Infection Control Programme, University of Geneva Hospitals and Faculty of Medicine, 4 rue Gabrielle-Perret-Gentil, Geneva 4, Switzerland.
Clin Microbiol Infect. 2010 Dec;16(12):1729-35. doi: 10.1111/j.1469-0691.2010.03332.x.
Healthcare-associated infections (HAIs) unquestionably have substantial effects on morbidity and mortality. However, quantifying the exact economic burden attributable to HAIs still remains a challenging issue. Inaccurate estimations may arise from two major sources of bias. First, factors other than infection may affect patients' length of stay (LOS) and healthcare utilization. Second, HAI is a time-varying exposure, as the infection can impact on LOS and costs only after the infection has started. The most frequent mistake in previously published evidence is the introduction of time-dependent information as time-fixed, on the assumption that the impact of such exposure on the outcome was already present on admission. Longitudinal and multistate models avoid time-dependent bias and address the time-dependent complexity of the data. Appropriate statistical methods are important in analysis of excess costs and LOS associated with HAI, because informed decisions and policy developments may depend on them.

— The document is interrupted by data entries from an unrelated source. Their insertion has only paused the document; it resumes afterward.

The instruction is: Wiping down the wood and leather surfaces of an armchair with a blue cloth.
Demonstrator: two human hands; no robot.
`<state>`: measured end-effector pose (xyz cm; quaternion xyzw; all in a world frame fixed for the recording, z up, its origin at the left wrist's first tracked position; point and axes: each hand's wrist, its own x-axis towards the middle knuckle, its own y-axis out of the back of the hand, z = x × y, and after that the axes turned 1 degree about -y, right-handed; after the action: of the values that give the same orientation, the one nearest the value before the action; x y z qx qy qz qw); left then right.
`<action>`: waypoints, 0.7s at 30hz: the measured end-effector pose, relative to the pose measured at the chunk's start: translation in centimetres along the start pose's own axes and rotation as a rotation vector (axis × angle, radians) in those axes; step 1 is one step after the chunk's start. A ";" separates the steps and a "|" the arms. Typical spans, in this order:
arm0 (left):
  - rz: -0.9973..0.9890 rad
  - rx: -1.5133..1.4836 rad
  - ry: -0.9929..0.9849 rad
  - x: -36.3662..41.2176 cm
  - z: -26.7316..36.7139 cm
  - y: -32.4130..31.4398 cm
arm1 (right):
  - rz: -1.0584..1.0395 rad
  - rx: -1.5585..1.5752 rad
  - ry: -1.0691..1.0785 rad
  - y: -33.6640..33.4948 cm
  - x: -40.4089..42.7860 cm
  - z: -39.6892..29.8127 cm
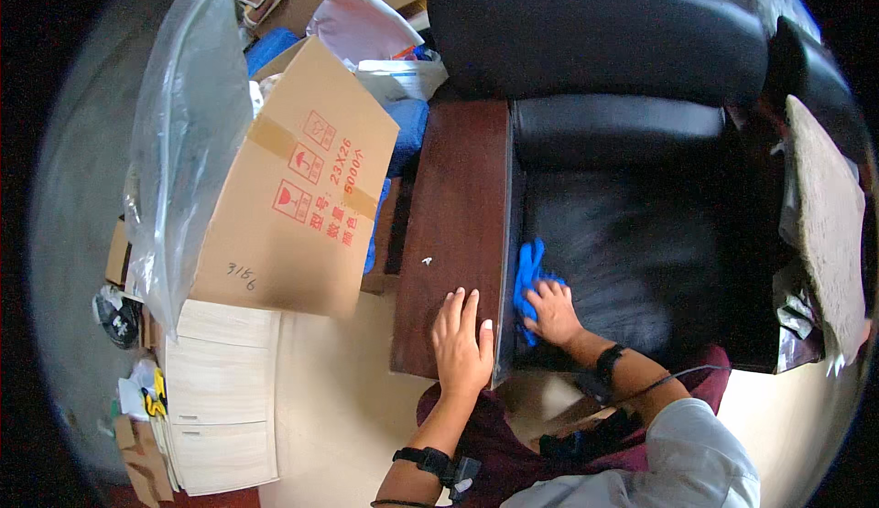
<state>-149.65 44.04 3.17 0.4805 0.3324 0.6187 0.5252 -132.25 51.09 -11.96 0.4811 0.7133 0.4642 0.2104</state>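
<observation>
My left hand (461, 343) lies flat on the dark wooden armrest (457, 199) of a black leather sofa, fingers slightly spread and nothing held. A small white scrap (427, 261) rests on the wood beyond its fingertips. My right hand (555, 312) grips a bright blue cloth (529, 274) against the inner side of the armrest, at the left edge of the black seat cushion (618, 233). Part of the cloth is hidden under the fingers. Behind the seat rises the black backrest (597, 34).
A large cardboard box (295, 192) with red print stands left of the armrest, beside clear plastic sheeting (185, 130). Below it is a pale cabinet (220, 384). Blue bundles and white bags lie behind the box. A beige slab-like pad (824, 220) leans at the right.
</observation>
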 end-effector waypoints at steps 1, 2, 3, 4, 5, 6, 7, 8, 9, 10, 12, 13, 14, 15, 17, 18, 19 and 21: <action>0.007 -0.013 -0.004 0.0 0.0 0.0 | -0.176 -0.069 0.037 1.6 -0.5 -0.1; 0.015 -0.028 0.013 0.0 0.0 0.0 | -0.199 0.008 0.117 2.0 -0.9 0.5; 0.031 -0.037 0.013 0.0 0.0 -0.1 | -0.226 0.083 0.195 3.0 -1.2 0.9; 0.035 -0.038 0.012 0.0 -0.1 -0.2 | -0.271 0.257 0.038 3.9 -0.7 1.4; 0.038 -0.039 0.012 -0.1 -0.1 -0.3 | -0.315 0.431 -0.121 4.9 0.3 2.1; 0.037 -0.036 0.012 -0.2 -0.3 -0.3 | -0.228 0.463 -0.218 7.7 2.0 1.0; 0.046 -0.050 0.010 0.2 0.4 -0.4 | -0.009 0.457 -0.235 7.3 3.3 3.5; 0.039 -0.046 0.002 0.1 0.1 -0.4 | 0.230 0.507 -0.281 8.6 4.9 2.5; 0.033 -0.047 -0.014 0.0 0.0 -0.4 | 0.301 0.554 -0.278 10.5 6.5 0.9; 0.019 -0.046 -0.014 -0.1 -0.1 -0.5 | 0.307 0.523 -0.161 11.1 7.5 -0.2; 0.045 -0.076 0.002 -0.2 -0.4 -0.6 | 0.296 0.436 0.038 10.9 8.4 -3.1; 0.059 -0.091 0.007 -0.3 -0.4 -0.3 | 0.279 0.385 0.123 10.3 8.4 -4.9; 0.059 -0.105 0.019 -0.5 -0.5 -0.2 | 0.256 0.350 0.143 9.6 8.5 -6.2; 0.065 -0.118 0.029 -0.4 -0.5 0.0 | 0.250 0.356 0.154 9.8 9.5 -6.1; 0.046 -0.109 -0.002 -0.1 -0.1 0.3 | 0.297 0.084 0.281 10.4 11.9 -4.2; 0.042 -0.118 0.005 -0.3 -0.2 0.4 | 0.310 0.062 0.249 10.5 13.5 -3.5; 0.042 -0.126 0.010 -0.3 -0.5 0.3 | 0.326 0.038 0.219 10.5 15.8 -2.4; 0.029 -0.134 0.010 0.1 -0.4 0.0 | 0.346 0.038 0.051 10.5 20.2 0.7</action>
<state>-150.03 44.16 3.11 0.4458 0.2858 0.6494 0.5458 -135.62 70.30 -0.24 0.5885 0.6336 0.4922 0.1000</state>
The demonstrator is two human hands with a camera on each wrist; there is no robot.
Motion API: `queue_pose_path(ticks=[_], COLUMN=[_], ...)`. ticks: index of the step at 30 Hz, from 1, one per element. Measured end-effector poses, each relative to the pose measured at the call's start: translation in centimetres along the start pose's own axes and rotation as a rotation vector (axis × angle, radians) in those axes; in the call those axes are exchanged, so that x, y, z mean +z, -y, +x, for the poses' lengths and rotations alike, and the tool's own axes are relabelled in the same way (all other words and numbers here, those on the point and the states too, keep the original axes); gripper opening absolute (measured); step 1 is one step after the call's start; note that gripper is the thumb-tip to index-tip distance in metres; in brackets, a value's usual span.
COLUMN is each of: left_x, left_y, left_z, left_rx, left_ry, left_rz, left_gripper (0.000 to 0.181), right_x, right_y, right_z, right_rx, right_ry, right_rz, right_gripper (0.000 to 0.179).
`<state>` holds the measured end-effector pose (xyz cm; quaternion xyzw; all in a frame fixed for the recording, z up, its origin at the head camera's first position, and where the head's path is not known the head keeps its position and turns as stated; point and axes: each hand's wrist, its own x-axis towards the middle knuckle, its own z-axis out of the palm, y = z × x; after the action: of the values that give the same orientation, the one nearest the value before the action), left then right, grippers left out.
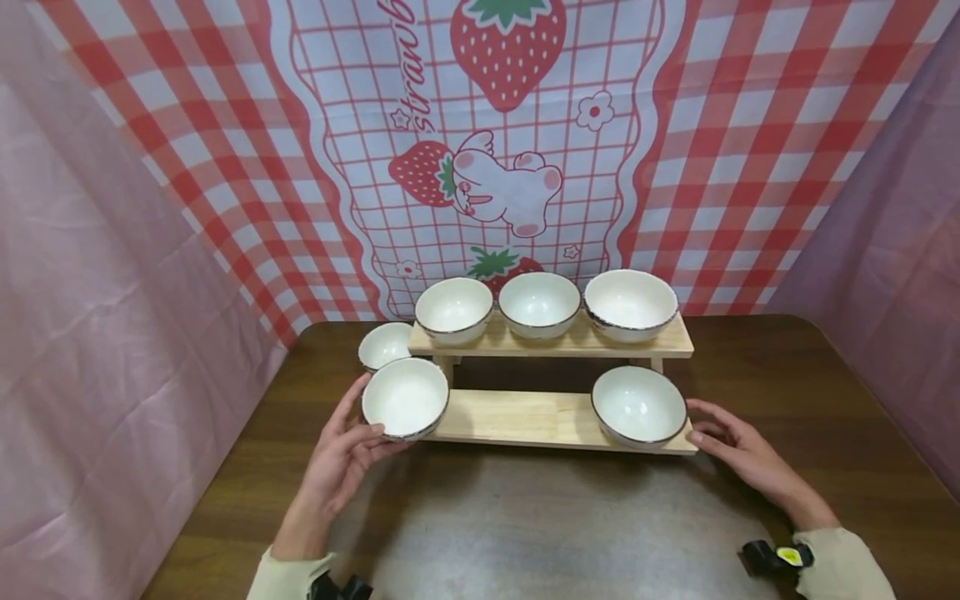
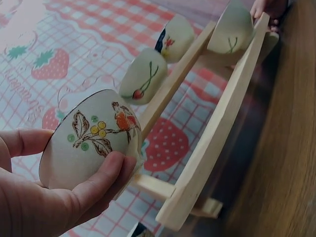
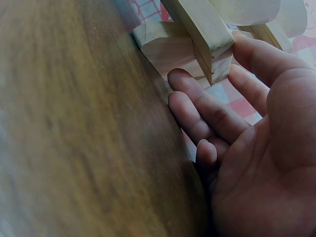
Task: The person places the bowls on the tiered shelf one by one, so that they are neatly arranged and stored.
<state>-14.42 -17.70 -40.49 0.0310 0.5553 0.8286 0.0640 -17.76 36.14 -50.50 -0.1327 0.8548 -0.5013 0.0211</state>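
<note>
My left hand point(image 1: 341, 454) grips a white bowl point(image 1: 405, 396) by its side, at the left end of a two-tier wooden stand point(image 1: 517, 417). In the left wrist view, thumb and fingers pinch this bowl point(image 2: 89, 148), whose outside shows a red bird, leaves and yellow berries. The bowl overlaps the lower board's left end in the head view. At the stand's right end, my right hand point(image 1: 738, 450) holds the lower board's corner between thumb and finger, its other fingers loosely curled. A dark-rimmed bowl point(image 1: 639, 404) sits on that board, close to the right hand.
Three bowls line the upper board point(image 1: 551, 346): left point(image 1: 454, 308), middle point(image 1: 540, 304) and right point(image 1: 632, 304). Another bowl point(image 1: 386, 343) stands on the brown table point(image 1: 247, 467) at the stand's left, partly hidden. A red-checked strawberry cloth point(image 1: 510, 192) hangs behind; pink cloth point(image 1: 112, 333) hangs at the sides.
</note>
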Motion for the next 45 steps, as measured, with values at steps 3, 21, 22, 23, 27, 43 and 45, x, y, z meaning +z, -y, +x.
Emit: queue_pose_path(ticks=[3,21,22,23,27,43,45], left_x=[0.7,4.5,4.6,4.9,5.7,9.1,9.4], left_y=[0.0,1.7,1.8,2.0,2.4,5.2,5.6], left_z=[0.0,1.4,1.5,1.6,2.0,3.8,4.0], left_rx=[-0.007,-0.093,-0.097,-0.101,-0.115,-0.169,-0.175], left_ry=[0.016,0.129,0.135,0.14,0.155,0.198,0.196], left_rz=[0.003,-0.02,-0.023,-0.024,-0.026,-0.015,-0.019], left_gripper=[0.083,0.086,0.087,0.087,0.087,0.085,0.085], right_x=[0.1,0.0,0.0,0.0,-0.1,-0.2,-0.1], right_y=[0.0,-0.1,-0.1,-0.1,-0.1,0.3,0.3], right_z=[-0.1,0.0,0.0,0.0,0.1,0.0,0.0], right_rx=[-0.007,0.009,0.01,0.011,0.029,0.058,0.054], right_ry=[-0.003,0.005,0.008,0.008,0.01,0.016,0.012], right_rz=[0.006,0.006,0.008,0.01,0.0,-0.022,-0.022], right_gripper=[0.048,0.049,0.049,0.049,0.051,0.051,0.05])
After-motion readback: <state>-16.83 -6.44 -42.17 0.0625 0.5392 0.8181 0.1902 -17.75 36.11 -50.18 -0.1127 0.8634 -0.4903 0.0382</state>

医疗机构相关性感染(HAI)无疑对发病率和死亡率有重大影响。然而,量化归因于 HAI 的确切经济负担仍然是一个具有挑战性的问题。不准确的估计可能源于两个主要的偏倚来源。首先,除感染以外的因素可能会影响患者的住院时间(LOS)和医疗保健利用。其次,HAI 是一个随时间变化的暴露因素,只有在感染开始后,感染才会对 LOS 和成本产生影响。先前发表的证据中最常见的错误是将随时间变化的信息作为固定时间引入,假设这种暴露对结果的影响在入院时就已经存在。纵向和多状态模型避免了随时间变化的偏倚,并解决了数据随时间变化的复杂性。适当的统计方法对于分析与 HAI 相关的超额成本和 LOS 非常重要,因为明智的决策和政策发展可能取决于这些方法。